◆ **Exercise requirements**: Produce a verbatim transcription of the entries, with all pictures omitted.

◆ **Provided data**:
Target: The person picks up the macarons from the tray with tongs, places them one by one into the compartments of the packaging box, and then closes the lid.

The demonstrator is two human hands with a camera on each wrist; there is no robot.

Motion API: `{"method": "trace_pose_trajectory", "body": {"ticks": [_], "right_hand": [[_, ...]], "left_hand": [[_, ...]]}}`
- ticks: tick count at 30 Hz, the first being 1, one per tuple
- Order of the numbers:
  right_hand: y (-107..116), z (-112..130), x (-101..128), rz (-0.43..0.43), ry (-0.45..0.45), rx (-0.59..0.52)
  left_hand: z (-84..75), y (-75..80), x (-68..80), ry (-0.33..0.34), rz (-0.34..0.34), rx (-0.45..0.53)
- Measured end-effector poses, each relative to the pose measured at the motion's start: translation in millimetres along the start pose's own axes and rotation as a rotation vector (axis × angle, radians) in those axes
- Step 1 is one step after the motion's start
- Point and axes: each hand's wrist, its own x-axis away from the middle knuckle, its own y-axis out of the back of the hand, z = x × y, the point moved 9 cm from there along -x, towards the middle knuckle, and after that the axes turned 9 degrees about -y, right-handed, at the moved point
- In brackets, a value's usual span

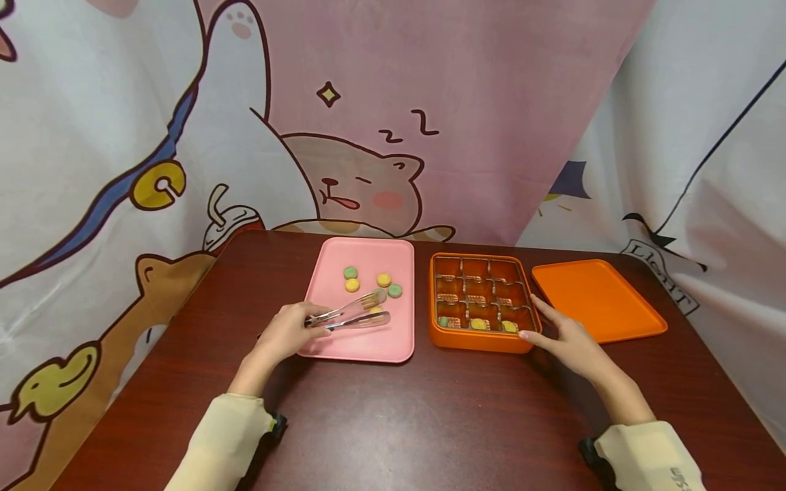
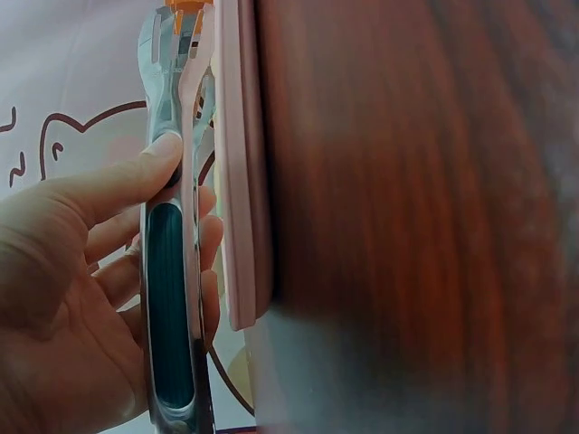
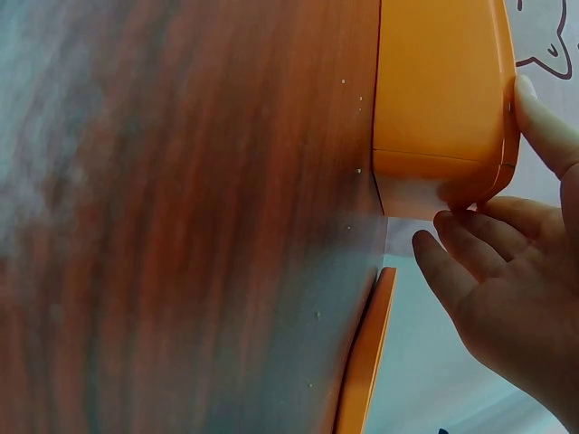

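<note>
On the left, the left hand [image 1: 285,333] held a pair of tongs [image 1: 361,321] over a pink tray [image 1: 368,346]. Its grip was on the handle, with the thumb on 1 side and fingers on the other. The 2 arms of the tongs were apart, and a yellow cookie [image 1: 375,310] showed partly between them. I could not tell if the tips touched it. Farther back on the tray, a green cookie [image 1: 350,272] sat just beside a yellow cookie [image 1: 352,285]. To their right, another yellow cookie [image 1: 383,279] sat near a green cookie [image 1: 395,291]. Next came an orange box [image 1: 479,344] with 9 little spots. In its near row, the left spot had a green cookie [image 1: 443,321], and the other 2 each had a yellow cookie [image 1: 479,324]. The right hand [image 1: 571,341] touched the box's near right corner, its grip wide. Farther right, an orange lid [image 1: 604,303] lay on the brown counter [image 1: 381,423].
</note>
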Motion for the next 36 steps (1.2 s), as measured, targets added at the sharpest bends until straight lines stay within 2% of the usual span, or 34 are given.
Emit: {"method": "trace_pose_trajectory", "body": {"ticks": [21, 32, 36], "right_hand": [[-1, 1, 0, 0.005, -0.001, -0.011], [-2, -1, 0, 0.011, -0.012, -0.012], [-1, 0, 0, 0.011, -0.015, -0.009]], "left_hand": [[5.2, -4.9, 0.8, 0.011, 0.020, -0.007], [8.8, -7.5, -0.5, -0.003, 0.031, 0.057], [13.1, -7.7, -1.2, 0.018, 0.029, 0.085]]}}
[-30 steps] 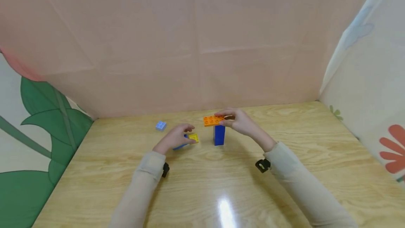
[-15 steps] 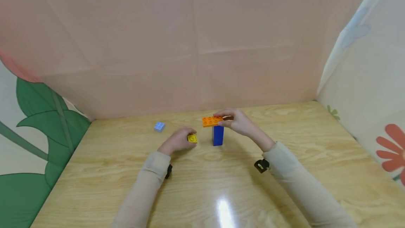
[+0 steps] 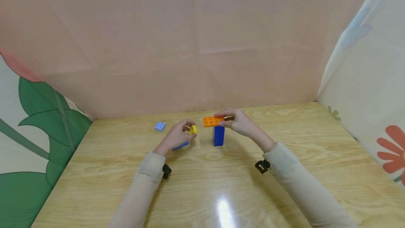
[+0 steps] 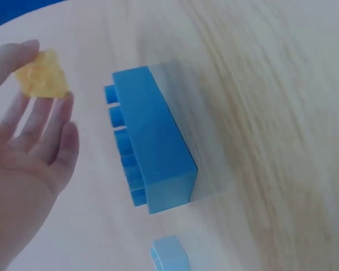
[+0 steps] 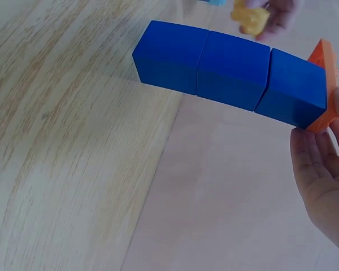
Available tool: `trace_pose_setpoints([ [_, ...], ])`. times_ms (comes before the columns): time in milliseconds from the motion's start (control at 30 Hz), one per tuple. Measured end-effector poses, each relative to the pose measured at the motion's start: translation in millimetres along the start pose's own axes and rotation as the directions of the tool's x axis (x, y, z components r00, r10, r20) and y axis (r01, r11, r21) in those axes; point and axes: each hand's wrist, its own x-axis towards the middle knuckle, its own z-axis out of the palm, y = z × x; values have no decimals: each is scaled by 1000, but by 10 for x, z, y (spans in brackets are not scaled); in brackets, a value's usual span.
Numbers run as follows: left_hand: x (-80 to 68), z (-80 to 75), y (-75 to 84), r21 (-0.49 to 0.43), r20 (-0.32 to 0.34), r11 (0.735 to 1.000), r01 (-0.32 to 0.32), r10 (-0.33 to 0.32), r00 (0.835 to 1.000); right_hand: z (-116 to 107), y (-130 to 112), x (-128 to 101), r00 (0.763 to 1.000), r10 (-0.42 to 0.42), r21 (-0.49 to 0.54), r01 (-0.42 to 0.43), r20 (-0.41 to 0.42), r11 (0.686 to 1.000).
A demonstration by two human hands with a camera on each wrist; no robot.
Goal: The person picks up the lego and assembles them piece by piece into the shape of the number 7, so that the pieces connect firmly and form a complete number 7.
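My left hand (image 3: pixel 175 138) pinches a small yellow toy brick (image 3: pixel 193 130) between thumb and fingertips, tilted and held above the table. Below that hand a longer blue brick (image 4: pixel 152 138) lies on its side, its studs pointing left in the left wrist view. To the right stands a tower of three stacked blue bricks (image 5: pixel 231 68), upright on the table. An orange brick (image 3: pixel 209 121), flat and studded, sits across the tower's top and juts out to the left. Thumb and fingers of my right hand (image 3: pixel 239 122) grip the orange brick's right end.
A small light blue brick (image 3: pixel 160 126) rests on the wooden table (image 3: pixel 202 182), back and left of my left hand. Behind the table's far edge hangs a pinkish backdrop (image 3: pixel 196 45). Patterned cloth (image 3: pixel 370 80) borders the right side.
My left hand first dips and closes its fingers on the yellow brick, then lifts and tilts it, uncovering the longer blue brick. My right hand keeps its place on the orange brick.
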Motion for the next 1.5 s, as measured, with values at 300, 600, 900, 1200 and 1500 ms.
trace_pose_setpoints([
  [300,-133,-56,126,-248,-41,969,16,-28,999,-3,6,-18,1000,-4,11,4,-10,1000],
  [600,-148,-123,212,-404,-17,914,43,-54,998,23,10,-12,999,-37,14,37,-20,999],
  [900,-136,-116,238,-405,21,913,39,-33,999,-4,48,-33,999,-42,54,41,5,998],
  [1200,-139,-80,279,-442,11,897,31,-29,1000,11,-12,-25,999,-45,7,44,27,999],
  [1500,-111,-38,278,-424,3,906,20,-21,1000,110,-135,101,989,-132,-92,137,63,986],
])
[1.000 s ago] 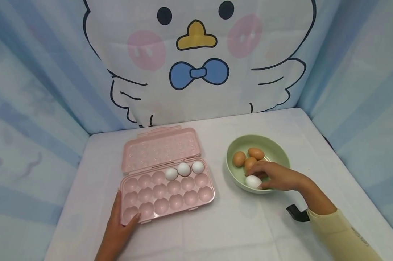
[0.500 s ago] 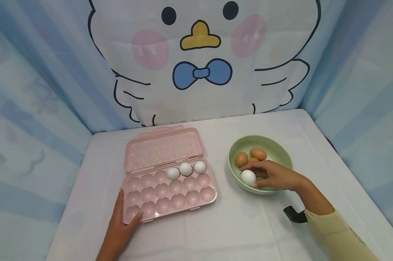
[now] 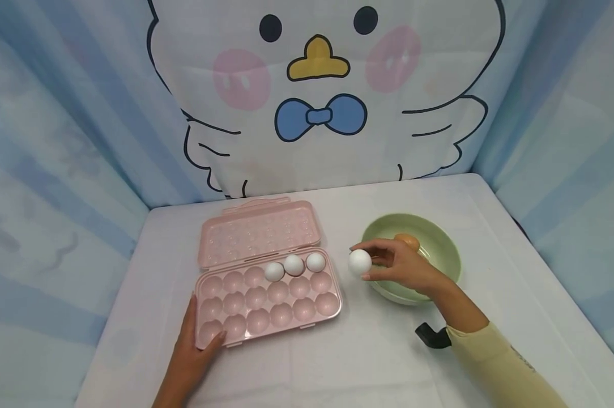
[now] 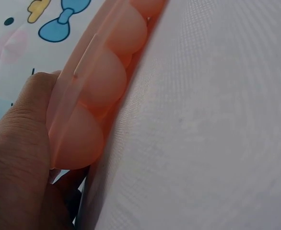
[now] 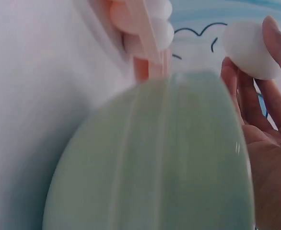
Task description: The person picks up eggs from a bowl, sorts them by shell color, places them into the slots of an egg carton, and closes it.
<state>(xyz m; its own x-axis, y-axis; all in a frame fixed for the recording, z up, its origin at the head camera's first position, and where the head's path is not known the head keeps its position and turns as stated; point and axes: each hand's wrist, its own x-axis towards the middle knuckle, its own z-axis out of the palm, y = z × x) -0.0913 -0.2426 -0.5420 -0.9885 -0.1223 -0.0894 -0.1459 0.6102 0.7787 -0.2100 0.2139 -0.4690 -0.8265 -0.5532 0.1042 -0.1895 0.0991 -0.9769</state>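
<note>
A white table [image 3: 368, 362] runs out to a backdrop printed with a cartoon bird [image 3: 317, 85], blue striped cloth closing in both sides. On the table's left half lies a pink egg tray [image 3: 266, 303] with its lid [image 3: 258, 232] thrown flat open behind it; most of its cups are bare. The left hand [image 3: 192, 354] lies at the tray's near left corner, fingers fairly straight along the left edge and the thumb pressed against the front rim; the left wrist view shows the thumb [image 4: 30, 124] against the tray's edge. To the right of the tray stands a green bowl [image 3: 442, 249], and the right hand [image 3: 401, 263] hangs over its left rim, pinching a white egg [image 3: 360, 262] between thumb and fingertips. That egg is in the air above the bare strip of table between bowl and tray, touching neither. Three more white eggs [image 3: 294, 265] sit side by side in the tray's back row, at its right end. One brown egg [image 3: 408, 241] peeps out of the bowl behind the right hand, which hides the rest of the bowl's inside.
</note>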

◆ **Answer box**:
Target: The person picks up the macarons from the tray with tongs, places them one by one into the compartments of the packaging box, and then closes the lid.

The demonstrator is two human hands with a camera on each wrist; there is no robot.

Motion API: `{"method": "trace_pose_trajectory", "body": {"ticks": [_], "right_hand": [[_, ...]], "left_hand": [[_, ...]]}}`
- ticks: tick count at 30 Hz, the first being 1, one per tuple
- Order of the numbers:
  right_hand: y (-107..116), z (-112..130), x (-101..128), rz (-0.43..0.43), ry (-0.45..0.45), rx (-0.59..0.52)
  left_hand: z (-84..75), y (-75..80), x (-68..80), ry (-0.33..0.34), rz (-0.34..0.34), rx (-0.45..0.53)
- Measured end-effector poses, each relative to the pose measured at the motion's start: translation in millimetres along the start pose's own axes and rotation as a rotation vector (axis × angle, radians) in those axes
- Step 1 is one step after the motion's start
- Point and axes: each hand's wrist, its own x-axis away from the middle knuckle, its own y-axis out of the back of the hand, z = x × y, the point moved 9 cm from there along -x, towards the middle knuckle, and after that the axes turned 9 degrees about -y, right-handed, at the moved point
- In brackets, a value's usual span


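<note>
On the left, the left hand [image 1: 285,333] held a pair of tongs [image 1: 361,321] over a pink tray [image 1: 368,346]. Its grip was on the handle, with the thumb on 1 side and fingers on the other. The 2 arms of the tongs were apart, and a yellow cookie [image 1: 375,310] showed partly between them. I could not tell if the tips touched it. Farther back on the tray, a green cookie [image 1: 350,272] sat just beside a yellow cookie [image 1: 352,285]. To their right, another yellow cookie [image 1: 383,279] sat near a green cookie [image 1: 395,291]. Next came an orange box [image 1: 479,344] with 9 little spots. In its near row, the left spot had a green cookie [image 1: 443,321], and the other 2 each had a yellow cookie [image 1: 479,324]. The right hand [image 1: 571,341] touched the box's near right corner, its grip wide. Farther right, an orange lid [image 1: 604,303] lay on the brown counter [image 1: 381,423].
</note>
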Motion for the next 36 steps (1.2 s), as measured, targets added at the sharpest bends until straight lines stay within 2% of the usual span, or 34 are given.
Emit: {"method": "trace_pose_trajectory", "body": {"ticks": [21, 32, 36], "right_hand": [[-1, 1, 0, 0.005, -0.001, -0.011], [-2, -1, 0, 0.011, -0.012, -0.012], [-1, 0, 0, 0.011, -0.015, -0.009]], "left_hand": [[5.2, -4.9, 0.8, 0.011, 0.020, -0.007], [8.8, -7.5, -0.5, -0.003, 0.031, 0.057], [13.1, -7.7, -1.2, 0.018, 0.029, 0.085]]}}
[-30 steps] 
[-15 steps] 
[+0 steps] 
[+0 steps] 
[+0 steps] 
Available tool: `trace_pose_setpoints([ [_, ...], ])`. times_ms (comes before the columns): time in milliseconds from the motion's start (control at 30 Hz), one per tuple. Measured end-effector poses, each relative to the pose measured at the motion's start: translation in millimetres along the start pose's own axes and rotation as the directions of the tool's x axis (x, y, z components r00, r10, r20) and y axis (r01, r11, r21) in those axes; point and axes: each hand's wrist, its own x-axis towards the middle knuckle, its own z-axis out of the palm, y = z × x; values have no decimals: each is scaled by 1000, but by 10 for x, z, y (spans in brackets are not scaled); in brackets, a value's usual span.
Numbers run as follows: left_hand: x (-80 to 68), z (-80 to 75), y (-75 to 84), r21 (-0.49 to 0.43), r20 (-0.32 to 0.34), r11 (0.735 to 1.000), r01 (-0.32 to 0.32), r10 (-0.33 to 0.32), r00 (0.835 to 1.000); right_hand: z (-116 to 107), y (-130 to 112), x (-128 to 101), r00 (0.763 to 1.000), r10 (-0.42 to 0.42), r21 (-0.49 to 0.54), r01 (-0.42 to 0.43), r20 (-0.41 to 0.42), r11 (0.686 to 1.000).
A demonstration by two human hands with a camera on each wrist; no robot.
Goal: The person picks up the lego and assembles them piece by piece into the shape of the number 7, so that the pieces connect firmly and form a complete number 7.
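My left hand (image 3: pixel 175 138) pinches a small yellow toy brick (image 3: pixel 193 130) between thumb and fingertips, tilted and held above the table. Below that hand a longer blue brick (image 4: pixel 152 138) lies on its side, its studs pointing left in the left wrist view. To the right stands a tower of three stacked blue bricks (image 5: pixel 231 68), upright on the table. An orange brick (image 3: pixel 209 121), flat and studded, sits across the tower's top and juts out to the left. Thumb and fingers of my right hand (image 3: pixel 239 122) grip the orange brick's right end.
A small light blue brick (image 3: pixel 160 126) rests on the wooden table (image 3: pixel 202 182), back and left of my left hand. Behind the table's far edge hangs a pinkish backdrop (image 3: pixel 196 45). Patterned cloth (image 3: pixel 370 80) borders the right side.
My left hand first dips and closes its fingers on the yellow brick, then lifts and tilts it, uncovering the longer blue brick. My right hand keeps its place on the orange brick.
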Motion for the next 1.5 s, as measured, with values at 300, 600, 900, 1200 and 1500 ms.
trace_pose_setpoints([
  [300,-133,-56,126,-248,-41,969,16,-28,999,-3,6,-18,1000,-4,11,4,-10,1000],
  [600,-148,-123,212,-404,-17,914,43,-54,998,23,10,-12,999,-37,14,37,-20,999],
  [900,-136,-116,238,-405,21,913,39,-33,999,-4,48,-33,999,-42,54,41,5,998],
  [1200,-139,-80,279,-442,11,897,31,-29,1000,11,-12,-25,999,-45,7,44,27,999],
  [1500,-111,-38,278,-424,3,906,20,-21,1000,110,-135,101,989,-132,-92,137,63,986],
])
[1.000 s ago] 
[0.500 s ago] 
[now] 
[now] 
[now] 
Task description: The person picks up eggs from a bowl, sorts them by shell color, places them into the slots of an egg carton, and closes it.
<state>(xyz m; its own x-axis, y-axis; all in a frame fixed for the recording, z up, its origin at the head camera's first position, and where the head's path is not known the head keeps its position and turns as stated; point and axes: each hand's wrist, its own x-axis towards the middle knuckle, its own z-axis out of the palm, y = z × x) -0.0913 -0.2426 -0.5420 -0.9885 -0.1223 -0.0894 -0.1459 0.6102 0.7787 -0.2100 0.2139 -0.4690 -0.8265 -0.5532 0.1042 -0.1895 0.0991 -0.9769</state>
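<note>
A white table [image 3: 368, 362] runs out to a backdrop printed with a cartoon bird [image 3: 317, 85], blue striped cloth closing in both sides. On the table's left half lies a pink egg tray [image 3: 266, 303] with its lid [image 3: 258, 232] thrown flat open behind it; most of its cups are bare. The left hand [image 3: 192, 354] lies at the tray's near left corner, fingers fairly straight along the left edge and the thumb pressed against the front rim; the left wrist view shows the thumb [image 4: 30, 124] against the tray's edge. To the right of the tray stands a green bowl [image 3: 442, 249], and the right hand [image 3: 401, 263] hangs over its left rim, pinching a white egg [image 3: 360, 262] between thumb and fingertips. That egg is in the air above the bare strip of table between bowl and tray, touching neither. Three more white eggs [image 3: 294, 265] sit side by side in the tray's back row, at its right end. One brown egg [image 3: 408, 241] peeps out of the bowl behind the right hand, which hides the rest of the bowl's inside.
</note>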

This output is complete.